The models have been trained and tested using promoter-capture HiC data. You can read about data curation and model details in the manuscript: Predicting 3D genome

Dependencies

genome3D is written in Python 2.7 (Anaconda Distribution 64-bit 2.7 for Linux: https://www.continuum.io/downloads)

Following dependencies are required to run genome3D:

  • theano
  • keras
  • sklearn
  • numpy

Also cuda and cudnn need to be installed as well.

Installing

genome3D can be installed with the following command from the terminal:

git clone https://github.com/mtaranov/genome3D
cd genome3D
python setup.py install

Running genome3D

genome3D includes a suite of predictive models:

  • Random Forest
  • Linear Kernel Support Vector Machines (SVM)
  • RBF Kernel SVM
  • Fully Connected Deep Neural Network
  • Siamese Deep Neural Network
  • Deep Residual Networks

Models can be imported from genome3D:

from genome3D.models_3d import Genome3D_RandomForest, Genome3D_SVM_Linear, Genome3D_SVM_RBF,  Genome3D_DNN_FC, Genome3D_DNN_Siamese, Genome3D_DNN_FC_ResNet

Example data set can be found in exmpl_data folder:

x_train = np.load('exmpl_data/X_train.npy')
x_valid = np.load('exmpl_data/X_valid.npy')
x_test = np.load('exmpl_data/X_test.npy')
y_valid = np.load('exmpl_data/y_valid.npy')
y_train = np.load('exmpl_data/y_train.npy')
y_test = np.load('exmpl_data/y_test.npy')

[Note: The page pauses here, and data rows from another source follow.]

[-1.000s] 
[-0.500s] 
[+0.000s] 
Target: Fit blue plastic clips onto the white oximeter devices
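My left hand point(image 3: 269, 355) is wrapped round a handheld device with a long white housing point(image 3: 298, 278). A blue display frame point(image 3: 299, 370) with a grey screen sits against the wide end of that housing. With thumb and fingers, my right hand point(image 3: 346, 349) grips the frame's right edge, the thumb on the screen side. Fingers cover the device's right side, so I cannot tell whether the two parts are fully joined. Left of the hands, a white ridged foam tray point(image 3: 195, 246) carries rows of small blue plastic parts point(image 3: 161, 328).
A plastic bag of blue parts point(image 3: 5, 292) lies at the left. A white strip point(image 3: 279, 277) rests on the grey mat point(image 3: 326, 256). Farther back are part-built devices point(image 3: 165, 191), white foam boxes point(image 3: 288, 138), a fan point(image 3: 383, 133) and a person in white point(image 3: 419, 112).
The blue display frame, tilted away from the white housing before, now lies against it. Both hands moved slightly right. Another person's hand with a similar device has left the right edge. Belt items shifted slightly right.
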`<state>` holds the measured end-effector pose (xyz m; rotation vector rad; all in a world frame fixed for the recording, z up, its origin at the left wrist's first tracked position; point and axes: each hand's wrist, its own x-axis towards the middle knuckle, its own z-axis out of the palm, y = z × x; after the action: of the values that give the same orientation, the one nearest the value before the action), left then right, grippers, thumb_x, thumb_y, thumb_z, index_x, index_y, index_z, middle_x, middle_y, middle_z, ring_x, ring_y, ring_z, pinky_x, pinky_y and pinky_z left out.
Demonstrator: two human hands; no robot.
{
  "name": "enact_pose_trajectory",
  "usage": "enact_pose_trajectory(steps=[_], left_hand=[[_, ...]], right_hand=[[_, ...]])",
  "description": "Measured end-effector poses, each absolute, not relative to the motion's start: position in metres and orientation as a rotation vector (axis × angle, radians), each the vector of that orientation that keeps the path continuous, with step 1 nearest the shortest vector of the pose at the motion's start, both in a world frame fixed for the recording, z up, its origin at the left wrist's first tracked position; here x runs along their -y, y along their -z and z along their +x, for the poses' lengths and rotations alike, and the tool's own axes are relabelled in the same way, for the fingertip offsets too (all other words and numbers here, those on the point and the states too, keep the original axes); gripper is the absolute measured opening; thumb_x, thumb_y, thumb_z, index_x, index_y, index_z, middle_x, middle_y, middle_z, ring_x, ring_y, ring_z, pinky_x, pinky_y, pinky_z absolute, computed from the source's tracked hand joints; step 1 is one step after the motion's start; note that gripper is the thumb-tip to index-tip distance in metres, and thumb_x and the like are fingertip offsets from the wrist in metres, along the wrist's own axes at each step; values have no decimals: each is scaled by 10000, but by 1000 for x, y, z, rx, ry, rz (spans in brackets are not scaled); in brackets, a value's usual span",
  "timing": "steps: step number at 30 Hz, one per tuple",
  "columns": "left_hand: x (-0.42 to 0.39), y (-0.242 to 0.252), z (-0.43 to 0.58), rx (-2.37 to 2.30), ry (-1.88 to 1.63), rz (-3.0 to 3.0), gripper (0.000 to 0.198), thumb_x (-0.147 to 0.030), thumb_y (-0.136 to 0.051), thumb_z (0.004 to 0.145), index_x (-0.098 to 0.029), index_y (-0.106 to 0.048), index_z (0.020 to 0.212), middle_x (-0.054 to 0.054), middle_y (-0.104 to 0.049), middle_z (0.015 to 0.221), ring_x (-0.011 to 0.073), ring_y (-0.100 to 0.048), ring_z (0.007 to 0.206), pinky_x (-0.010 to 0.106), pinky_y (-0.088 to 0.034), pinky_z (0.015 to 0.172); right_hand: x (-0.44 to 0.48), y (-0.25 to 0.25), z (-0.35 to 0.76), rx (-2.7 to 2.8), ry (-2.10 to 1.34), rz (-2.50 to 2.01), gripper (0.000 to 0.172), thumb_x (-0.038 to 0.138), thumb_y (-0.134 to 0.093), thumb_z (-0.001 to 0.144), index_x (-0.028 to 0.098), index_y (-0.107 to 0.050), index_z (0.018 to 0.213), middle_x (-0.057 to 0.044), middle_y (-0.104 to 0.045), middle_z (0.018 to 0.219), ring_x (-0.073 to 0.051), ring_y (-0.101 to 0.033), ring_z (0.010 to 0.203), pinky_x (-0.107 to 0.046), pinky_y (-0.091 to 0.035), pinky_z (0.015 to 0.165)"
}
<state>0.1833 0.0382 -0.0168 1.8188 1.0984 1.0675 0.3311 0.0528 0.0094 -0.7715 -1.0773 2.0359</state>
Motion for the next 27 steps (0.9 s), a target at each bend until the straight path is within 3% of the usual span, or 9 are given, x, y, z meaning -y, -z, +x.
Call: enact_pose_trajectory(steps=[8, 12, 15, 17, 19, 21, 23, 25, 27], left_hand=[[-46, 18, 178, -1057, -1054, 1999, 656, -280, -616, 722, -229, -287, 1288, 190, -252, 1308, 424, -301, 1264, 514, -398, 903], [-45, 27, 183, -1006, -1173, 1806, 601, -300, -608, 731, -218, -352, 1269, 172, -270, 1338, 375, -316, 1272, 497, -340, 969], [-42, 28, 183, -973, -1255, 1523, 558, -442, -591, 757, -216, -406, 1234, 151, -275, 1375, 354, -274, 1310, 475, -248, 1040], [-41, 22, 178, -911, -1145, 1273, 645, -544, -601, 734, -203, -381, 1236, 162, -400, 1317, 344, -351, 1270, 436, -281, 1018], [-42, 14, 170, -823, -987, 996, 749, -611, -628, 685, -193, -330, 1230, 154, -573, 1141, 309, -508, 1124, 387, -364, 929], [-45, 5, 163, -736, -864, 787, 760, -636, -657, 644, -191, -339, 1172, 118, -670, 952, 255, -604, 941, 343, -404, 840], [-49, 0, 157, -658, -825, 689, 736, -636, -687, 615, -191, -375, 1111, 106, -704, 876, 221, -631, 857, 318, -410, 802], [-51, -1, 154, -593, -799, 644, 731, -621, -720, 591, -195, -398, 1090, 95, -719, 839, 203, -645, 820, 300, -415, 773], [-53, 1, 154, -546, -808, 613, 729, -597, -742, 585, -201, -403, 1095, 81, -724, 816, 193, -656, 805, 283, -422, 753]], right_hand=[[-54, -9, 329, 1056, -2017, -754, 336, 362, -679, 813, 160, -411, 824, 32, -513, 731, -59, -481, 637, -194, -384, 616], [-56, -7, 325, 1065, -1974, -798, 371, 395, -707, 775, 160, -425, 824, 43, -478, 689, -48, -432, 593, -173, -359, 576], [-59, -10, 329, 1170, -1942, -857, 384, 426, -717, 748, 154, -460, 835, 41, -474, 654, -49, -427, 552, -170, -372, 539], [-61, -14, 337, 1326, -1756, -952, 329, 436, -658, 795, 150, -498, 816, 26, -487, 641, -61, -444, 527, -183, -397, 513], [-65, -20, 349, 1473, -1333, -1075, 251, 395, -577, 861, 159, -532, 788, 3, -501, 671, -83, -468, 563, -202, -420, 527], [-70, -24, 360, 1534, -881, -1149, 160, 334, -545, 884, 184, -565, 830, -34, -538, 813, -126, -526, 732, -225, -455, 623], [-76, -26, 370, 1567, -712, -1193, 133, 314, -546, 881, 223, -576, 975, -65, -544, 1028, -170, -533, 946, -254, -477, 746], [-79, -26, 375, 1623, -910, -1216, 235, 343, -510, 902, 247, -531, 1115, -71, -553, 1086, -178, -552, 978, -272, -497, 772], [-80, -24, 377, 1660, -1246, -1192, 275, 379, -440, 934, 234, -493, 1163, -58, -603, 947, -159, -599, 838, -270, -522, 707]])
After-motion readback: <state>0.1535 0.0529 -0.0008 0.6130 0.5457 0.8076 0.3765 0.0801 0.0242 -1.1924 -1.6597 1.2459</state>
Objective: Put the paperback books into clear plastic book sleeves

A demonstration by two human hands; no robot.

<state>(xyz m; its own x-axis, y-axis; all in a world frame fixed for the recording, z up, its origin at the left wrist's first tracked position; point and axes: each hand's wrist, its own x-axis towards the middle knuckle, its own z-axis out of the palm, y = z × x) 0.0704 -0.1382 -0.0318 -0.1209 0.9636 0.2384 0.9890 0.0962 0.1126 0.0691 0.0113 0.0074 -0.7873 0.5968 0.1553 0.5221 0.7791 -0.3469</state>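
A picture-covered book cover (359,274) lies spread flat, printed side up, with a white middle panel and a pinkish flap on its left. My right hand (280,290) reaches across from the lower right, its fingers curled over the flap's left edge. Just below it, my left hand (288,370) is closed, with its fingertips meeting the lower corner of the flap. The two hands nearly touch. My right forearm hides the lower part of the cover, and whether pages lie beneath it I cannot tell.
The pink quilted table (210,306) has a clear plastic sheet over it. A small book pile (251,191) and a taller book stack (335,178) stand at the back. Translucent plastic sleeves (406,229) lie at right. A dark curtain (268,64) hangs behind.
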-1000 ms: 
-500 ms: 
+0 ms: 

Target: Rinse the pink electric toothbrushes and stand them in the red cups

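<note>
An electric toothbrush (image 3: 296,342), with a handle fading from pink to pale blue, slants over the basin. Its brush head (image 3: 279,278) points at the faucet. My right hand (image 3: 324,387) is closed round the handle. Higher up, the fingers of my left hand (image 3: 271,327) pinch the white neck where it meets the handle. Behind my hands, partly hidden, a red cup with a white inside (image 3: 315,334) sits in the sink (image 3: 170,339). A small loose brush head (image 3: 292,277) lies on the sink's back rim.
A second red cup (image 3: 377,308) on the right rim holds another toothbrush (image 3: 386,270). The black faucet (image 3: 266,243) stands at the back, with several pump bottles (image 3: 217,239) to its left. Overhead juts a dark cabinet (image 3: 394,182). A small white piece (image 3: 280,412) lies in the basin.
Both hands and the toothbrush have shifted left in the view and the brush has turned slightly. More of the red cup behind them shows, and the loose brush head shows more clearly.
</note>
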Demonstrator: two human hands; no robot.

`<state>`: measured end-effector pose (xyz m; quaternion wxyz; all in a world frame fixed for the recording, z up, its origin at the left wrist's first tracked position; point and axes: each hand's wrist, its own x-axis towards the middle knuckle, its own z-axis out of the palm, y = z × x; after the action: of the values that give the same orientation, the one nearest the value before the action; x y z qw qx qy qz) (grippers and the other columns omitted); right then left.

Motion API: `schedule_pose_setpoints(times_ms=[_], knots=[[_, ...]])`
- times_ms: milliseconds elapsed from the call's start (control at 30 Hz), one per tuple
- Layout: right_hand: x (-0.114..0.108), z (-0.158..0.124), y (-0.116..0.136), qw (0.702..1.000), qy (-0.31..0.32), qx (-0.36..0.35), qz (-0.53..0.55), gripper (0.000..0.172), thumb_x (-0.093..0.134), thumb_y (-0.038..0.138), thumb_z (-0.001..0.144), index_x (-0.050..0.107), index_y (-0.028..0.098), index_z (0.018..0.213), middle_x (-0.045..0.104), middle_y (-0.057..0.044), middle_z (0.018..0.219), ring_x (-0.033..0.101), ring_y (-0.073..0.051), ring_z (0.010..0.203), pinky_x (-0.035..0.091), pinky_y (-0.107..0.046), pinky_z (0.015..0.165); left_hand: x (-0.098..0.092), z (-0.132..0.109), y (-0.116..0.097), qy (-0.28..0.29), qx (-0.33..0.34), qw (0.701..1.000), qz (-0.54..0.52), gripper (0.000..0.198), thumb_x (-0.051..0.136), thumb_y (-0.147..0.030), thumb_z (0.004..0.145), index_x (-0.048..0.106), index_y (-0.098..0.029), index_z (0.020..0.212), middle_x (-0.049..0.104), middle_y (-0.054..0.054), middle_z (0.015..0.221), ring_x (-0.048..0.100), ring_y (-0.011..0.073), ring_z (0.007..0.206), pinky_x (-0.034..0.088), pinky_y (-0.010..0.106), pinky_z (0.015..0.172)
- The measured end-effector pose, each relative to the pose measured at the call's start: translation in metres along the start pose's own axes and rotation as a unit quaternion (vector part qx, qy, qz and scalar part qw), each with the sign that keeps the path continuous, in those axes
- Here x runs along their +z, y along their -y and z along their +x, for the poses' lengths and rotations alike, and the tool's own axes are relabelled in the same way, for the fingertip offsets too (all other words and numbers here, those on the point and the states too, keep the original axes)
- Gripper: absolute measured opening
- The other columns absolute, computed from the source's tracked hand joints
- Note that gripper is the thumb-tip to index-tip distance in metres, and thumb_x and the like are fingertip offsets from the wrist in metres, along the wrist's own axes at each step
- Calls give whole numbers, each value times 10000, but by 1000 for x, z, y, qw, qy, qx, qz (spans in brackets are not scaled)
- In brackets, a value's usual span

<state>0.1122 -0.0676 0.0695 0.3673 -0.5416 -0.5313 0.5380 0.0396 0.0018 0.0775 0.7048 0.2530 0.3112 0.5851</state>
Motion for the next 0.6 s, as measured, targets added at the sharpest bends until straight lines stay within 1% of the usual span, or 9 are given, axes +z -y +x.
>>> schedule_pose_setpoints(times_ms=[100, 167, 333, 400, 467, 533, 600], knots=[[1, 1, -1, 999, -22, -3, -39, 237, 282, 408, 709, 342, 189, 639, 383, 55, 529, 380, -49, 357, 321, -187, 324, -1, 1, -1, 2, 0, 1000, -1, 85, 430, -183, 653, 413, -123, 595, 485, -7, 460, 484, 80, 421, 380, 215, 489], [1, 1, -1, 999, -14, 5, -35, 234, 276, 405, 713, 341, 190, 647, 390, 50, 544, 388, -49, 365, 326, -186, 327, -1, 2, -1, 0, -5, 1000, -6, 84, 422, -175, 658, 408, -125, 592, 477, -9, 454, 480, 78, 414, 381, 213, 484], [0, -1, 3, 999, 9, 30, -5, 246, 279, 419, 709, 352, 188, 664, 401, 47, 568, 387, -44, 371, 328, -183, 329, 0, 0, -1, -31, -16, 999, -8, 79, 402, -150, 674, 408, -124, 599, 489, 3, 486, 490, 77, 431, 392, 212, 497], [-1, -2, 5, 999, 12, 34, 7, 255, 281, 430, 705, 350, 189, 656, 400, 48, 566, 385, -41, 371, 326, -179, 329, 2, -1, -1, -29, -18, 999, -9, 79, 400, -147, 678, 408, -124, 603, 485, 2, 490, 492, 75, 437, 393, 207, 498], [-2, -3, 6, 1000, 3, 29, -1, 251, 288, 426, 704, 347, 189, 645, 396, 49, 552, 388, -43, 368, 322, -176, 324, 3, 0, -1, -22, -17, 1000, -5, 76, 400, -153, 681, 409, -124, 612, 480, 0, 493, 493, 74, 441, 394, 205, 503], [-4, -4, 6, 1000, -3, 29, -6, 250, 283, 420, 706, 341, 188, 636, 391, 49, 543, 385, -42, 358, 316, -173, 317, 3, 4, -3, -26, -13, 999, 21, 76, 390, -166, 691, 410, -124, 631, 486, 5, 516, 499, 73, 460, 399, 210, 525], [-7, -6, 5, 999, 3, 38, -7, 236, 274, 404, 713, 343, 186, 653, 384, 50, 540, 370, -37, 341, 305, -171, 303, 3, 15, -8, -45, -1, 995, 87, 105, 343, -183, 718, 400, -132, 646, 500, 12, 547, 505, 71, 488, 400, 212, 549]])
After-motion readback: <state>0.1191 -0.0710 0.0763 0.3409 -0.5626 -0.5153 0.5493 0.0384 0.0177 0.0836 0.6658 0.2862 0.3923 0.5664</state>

Every model has train and predict attributes. For example, to train Fully Connected Deep Neural Network model:

dnn = Genome3D_DNN_FC(num_features=18)
dnn.train(x_train, y_train, (x_valid, y_valid))

To make predictions using DNN-FC model:

preds = dnn.predict(x_test)

To print out model performance:

print(dnn.test(x_test, y_test))

More examples can be found in the examples folder.

Hyper-parameters

Hyper-parameter estimation is implemented for Random Forest and SVM models.

Feature Importance

Feature selection is implemented for Random Forest and Fully Connected Deep Neural Network (method: DeepLift).